• **ACTIVITY**
Copy out all of the data word for word. Omit every picture.
= Beginning of Section =
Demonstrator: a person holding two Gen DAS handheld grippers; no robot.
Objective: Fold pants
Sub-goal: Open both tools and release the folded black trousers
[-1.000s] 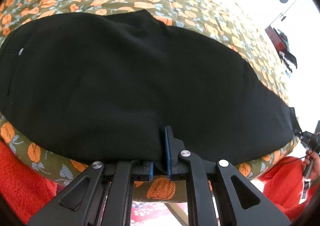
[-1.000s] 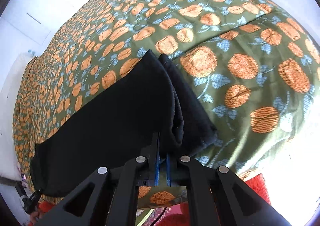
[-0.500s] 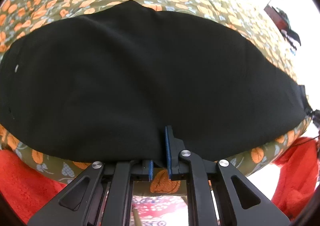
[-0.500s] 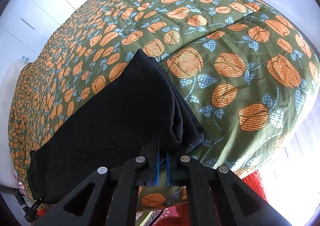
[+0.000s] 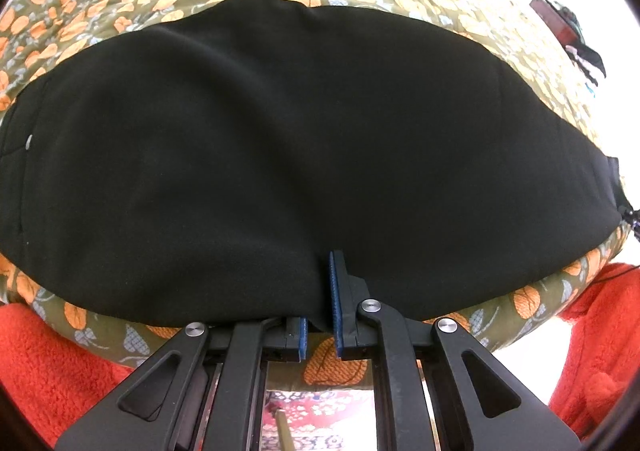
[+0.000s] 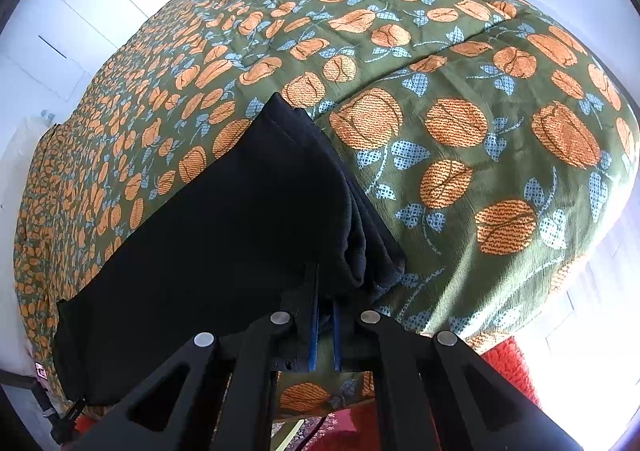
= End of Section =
• **SOLVED PROBLEM**
Demonstrator: a person holding two Gen DAS handheld grippers; no robot.
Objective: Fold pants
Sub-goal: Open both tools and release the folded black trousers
[-1.000s] 
[-1.000s] 
[-0.500s] 
[-0.500s] 
[+0.000s] 
[+0.000s] 

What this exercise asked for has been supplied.